Activity = The whole listing below is to be repeated without alteration.

Dataset extract =
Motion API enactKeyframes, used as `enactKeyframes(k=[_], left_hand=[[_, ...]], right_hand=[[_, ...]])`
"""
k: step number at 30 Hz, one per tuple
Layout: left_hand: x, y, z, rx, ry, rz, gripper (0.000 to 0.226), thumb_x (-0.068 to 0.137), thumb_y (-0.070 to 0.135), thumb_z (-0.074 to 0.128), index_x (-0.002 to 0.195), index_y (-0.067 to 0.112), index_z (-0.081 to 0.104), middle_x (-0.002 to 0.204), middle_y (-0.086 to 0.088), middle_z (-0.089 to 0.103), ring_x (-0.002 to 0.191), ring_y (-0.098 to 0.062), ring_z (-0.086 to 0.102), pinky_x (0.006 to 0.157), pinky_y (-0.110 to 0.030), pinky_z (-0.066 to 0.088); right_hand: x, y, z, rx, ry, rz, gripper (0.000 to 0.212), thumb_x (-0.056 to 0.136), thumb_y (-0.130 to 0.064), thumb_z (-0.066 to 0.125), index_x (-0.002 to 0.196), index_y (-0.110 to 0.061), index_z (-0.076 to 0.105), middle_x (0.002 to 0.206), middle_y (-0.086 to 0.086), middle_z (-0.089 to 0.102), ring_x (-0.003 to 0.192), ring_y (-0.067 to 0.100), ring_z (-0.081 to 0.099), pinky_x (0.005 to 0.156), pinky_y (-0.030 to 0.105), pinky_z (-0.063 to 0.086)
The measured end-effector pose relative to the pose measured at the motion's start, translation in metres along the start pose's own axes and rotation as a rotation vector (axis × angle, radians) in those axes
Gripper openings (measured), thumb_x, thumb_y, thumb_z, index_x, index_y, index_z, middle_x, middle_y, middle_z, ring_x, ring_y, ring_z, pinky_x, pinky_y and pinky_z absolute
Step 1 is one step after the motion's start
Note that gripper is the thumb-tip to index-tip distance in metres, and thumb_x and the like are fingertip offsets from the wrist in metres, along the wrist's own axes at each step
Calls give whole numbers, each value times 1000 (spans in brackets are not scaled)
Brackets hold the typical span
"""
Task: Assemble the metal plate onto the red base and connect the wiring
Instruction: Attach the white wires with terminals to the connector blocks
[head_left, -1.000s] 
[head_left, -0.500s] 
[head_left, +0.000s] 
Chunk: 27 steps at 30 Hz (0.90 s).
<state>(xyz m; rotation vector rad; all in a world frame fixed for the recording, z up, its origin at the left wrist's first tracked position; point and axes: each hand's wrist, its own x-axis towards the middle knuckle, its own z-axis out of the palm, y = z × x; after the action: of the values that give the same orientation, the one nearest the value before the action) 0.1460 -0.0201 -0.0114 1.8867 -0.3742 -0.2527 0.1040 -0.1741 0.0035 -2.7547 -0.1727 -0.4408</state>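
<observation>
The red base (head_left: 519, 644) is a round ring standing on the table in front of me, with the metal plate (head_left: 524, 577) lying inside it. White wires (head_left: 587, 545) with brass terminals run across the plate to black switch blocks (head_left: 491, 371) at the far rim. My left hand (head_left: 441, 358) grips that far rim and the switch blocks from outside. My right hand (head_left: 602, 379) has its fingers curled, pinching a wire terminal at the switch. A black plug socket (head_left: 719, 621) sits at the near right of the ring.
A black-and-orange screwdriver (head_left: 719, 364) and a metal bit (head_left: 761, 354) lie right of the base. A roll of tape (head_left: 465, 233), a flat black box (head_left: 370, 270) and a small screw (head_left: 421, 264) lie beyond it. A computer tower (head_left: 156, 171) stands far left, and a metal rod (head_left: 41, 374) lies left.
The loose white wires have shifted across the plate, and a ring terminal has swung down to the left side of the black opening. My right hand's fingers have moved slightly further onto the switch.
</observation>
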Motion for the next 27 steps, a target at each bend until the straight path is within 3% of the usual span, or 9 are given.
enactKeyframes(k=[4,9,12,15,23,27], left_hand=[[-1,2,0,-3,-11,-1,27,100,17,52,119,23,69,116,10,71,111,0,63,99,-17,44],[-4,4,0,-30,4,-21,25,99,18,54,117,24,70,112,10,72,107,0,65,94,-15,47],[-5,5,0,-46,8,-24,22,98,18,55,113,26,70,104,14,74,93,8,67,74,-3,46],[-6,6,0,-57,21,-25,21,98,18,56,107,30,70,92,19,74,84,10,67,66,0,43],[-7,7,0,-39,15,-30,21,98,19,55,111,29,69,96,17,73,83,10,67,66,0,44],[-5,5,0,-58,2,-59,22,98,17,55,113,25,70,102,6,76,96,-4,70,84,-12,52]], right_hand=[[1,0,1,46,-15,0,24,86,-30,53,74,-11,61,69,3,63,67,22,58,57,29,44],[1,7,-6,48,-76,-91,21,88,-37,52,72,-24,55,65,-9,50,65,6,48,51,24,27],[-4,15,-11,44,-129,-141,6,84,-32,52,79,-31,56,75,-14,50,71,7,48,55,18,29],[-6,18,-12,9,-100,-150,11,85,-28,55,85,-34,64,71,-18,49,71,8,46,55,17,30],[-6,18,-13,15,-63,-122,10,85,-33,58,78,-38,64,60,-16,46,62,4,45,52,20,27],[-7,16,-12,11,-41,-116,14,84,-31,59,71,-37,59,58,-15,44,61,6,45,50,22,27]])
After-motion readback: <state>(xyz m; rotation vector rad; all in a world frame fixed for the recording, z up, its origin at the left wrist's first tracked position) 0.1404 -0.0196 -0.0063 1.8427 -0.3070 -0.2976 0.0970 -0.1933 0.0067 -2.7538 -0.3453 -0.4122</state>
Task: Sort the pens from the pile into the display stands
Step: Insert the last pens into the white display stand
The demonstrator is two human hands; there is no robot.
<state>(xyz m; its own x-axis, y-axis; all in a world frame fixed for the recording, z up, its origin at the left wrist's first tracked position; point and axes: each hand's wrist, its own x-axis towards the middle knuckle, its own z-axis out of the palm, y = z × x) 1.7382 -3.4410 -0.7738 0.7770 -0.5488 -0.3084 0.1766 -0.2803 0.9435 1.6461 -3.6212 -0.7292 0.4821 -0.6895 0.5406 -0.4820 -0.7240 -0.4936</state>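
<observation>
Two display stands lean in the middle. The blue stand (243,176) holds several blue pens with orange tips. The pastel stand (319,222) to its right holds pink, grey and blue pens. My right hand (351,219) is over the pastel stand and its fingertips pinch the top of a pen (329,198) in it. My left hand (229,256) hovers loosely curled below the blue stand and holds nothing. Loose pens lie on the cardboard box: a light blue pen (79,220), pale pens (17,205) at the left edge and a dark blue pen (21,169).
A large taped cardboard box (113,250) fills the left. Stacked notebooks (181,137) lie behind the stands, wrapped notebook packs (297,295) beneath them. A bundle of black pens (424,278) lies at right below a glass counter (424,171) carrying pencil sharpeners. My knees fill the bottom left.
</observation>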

Worked solution =
Motion API enactKeyframes, used as `enactKeyframes(k=[_], left_hand=[[_, ...]], right_hand=[[_, ...]])`
"""
k: step number at 30 Hz, one per tuple
Layout: left_hand: x, y, z, rx, ry, rz, gripper (0.000 to 0.226), thumb_x (-0.068 to 0.137), thumb_y (-0.070 to 0.135), thumb_z (-0.074 to 0.128), index_x (-0.002 to 0.195), index_y (-0.067 to 0.112), index_z (-0.081 to 0.104), middle_x (-0.002 to 0.204), middle_y (-0.086 to 0.088), middle_z (-0.089 to 0.103), ring_x (-0.002 to 0.191), ring_y (-0.098 to 0.062), ring_z (-0.086 to 0.102), pinky_x (0.006 to 0.157), pinky_y (-0.110 to 0.030), pinky_z (-0.066 to 0.088); right_hand: x, y, z, rx, ry, rz, gripper (0.000 to 0.212), thumb_x (-0.056 to 0.136), thumb_y (-0.130 to 0.064), thumb_z (-0.066 to 0.125), index_x (-0.002 to 0.196), index_y (-0.110 to 0.061), index_z (-0.076 to 0.105), middle_x (0.002 to 0.206), middle_y (-0.086 to 0.086), middle_z (-0.089 to 0.102), ring_x (-0.003 to 0.192), ring_y (-0.067 to 0.100), ring_z (-0.081 to 0.099), pinky_x (0.005 to 0.156), pinky_y (-0.030 to 0.105), pinky_z (-0.063 to 0.086)
The measured end-effector pose relative to the pose measured at the motion's start, translation in metres along the start pose's own axes and rotation as a rotation vector (axis × angle, radians) in those axes
Gripper openings (measured), thumb_x, thumb_y, thumb_z, index_x, index_y, index_z, middle_x, middle_y, middle_z, ring_x, ring_y, ring_z, pinky_x, pinky_y and pinky_z absolute
Step 1 is one step after the motion's start
Note that gripper is the thumb-tip to index-tip distance in metres, and thumb_x and the like are fingertip offsets from the wrist in metres, along the wrist's own axes at each step
Calls give whole numbers, each value times 1000 (spans in brackets are not scaled)
Brackets hold the typical span
"""
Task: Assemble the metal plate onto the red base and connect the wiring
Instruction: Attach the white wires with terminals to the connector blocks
[head_left, -1.000s] 
[head_left, -0.500s] 
[head_left, +0.000s] 
Chunk: 27 steps at 30 Hz (0.90 s).
<state>(xyz m; rotation vector rad; all in a world frame fixed for the recording, z up, its origin at the left wrist's first tracked position; point and axes: each hand's wrist, its own x-axis towards the middle knuckle, its own z-axis out of the palm, y = z × x; after the action: of the values that give the same orientation, the one nearest the value before the action) 0.1460 -0.0201 -0.0114 1.8867 -0.3742 -0.2527 0.1040 -0.1741 0.0035 -2.7547 -0.1727 -0.4408</state>
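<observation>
The red base (head_left: 519, 644) is a round ring standing on the table in front of me, with the metal plate (head_left: 524, 577) lying inside it. White wires (head_left: 587, 545) with brass terminals run across the plate to black switch blocks (head_left: 491, 371) at the far rim. My left hand (head_left: 441, 358) grips that far rim and the switch blocks from outside. My right hand (head_left: 602, 379) has its fingers curled, pinching a wire terminal at the switch. A black plug socket (head_left: 719, 621) sits at the near right of the ring.
A black-and-orange screwdriver (head_left: 719, 364) and a metal bit (head_left: 761, 354) lie right of the base. A roll of tape (head_left: 465, 233), a flat black box (head_left: 370, 270) and a small screw (head_left: 421, 264) lie beyond it. A computer tower (head_left: 156, 171) stands far left, and a metal rod (head_left: 41, 374) lies left.
The loose white wires have shifted across the plate, and a ring terminal has swung down to the left side of the black opening. My right hand's fingers have moved slightly further onto the switch.
</observation>
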Motion for the next 27 steps, a target at each bend until the straight path is within 3% of the usual span, or 9 are given.
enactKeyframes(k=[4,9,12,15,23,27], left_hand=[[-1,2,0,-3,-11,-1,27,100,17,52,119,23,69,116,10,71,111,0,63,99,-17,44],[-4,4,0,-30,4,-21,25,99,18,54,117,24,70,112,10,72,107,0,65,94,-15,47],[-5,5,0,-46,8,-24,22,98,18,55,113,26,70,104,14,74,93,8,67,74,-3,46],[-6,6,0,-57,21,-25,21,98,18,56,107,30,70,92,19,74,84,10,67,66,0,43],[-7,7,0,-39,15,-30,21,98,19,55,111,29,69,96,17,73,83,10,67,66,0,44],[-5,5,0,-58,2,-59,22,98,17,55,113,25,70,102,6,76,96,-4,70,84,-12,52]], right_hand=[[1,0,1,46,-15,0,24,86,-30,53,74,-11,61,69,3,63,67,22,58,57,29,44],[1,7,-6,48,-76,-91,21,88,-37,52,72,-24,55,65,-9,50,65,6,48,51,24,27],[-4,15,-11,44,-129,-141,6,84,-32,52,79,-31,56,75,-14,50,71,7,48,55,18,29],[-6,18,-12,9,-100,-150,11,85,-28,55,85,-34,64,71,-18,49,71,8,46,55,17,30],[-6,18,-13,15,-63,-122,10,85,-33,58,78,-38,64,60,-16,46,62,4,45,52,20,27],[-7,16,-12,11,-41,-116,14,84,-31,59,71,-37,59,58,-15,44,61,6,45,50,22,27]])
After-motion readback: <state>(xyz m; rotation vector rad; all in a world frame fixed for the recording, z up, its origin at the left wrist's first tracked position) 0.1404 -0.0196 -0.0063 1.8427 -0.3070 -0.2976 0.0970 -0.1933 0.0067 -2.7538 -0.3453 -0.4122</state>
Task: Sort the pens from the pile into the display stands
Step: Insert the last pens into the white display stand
The demonstrator is two human hands; there is no robot.
<state>(xyz m; its own x-axis, y-axis; all in a world frame fixed for the recording, z up, its origin at the left wrist's first tracked position; point and axes: each hand's wrist, its own x-axis towards the middle knuckle, its own z-axis out of the palm, y = z × x) 1.7382 -3.4410 -0.7738 0.7770 -0.5488 -0.3084 0.1766 -0.2803 0.9435 1.6461 -3.6212 -0.7292 0.4821 -0.6895 0.5406 -0.4820 -0.7240 -0.4936</state>
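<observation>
Two display stands lean in the middle. The blue stand (243,176) holds several blue pens with orange tips. The pastel stand (319,222) to its right holds pink, grey and blue pens. My right hand (351,219) is over the pastel stand and its fingertips pinch the top of a pen (329,198) in it. My left hand (229,256) hovers loosely curled below the blue stand and holds nothing. Loose pens lie on the cardboard box: a light blue pen (79,220), pale pens (17,205) at the left edge and a dark blue pen (21,169).
A large taped cardboard box (113,250) fills the left. Stacked notebooks (181,137) lie behind the stands, wrapped notebook packs (297,295) beneath them. A bundle of black pens (424,278) lies at right below a glass counter (424,171) carrying pencil sharpeners. My knees fill the bottom left.
</observation>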

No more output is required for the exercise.